→ WHAT THE TASK REQUIRES
Return the whole listing exactly as written.

-*-

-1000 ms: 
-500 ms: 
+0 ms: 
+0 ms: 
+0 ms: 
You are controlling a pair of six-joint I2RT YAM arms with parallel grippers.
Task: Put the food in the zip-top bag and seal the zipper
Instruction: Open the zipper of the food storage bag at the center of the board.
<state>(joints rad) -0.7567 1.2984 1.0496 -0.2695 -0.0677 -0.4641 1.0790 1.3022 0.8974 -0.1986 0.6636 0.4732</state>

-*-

→ RESPONSE
-1000 ms: 
-500 ms: 
+0 ms: 
+0 ms: 
+0 ms: 
You are controlling a pair of six-joint I2RT YAM arms with parallel grippers.
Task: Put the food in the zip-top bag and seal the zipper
Instruction: Open the zipper of the food storage bag at the center of the board.
<state>(joints rad) -0.7567 1.2984 1.0496 -0.2695 -0.0677 -0.4641 1.0790 1.3022 0.8974 -0.1986 0.6636 0.4732</state>

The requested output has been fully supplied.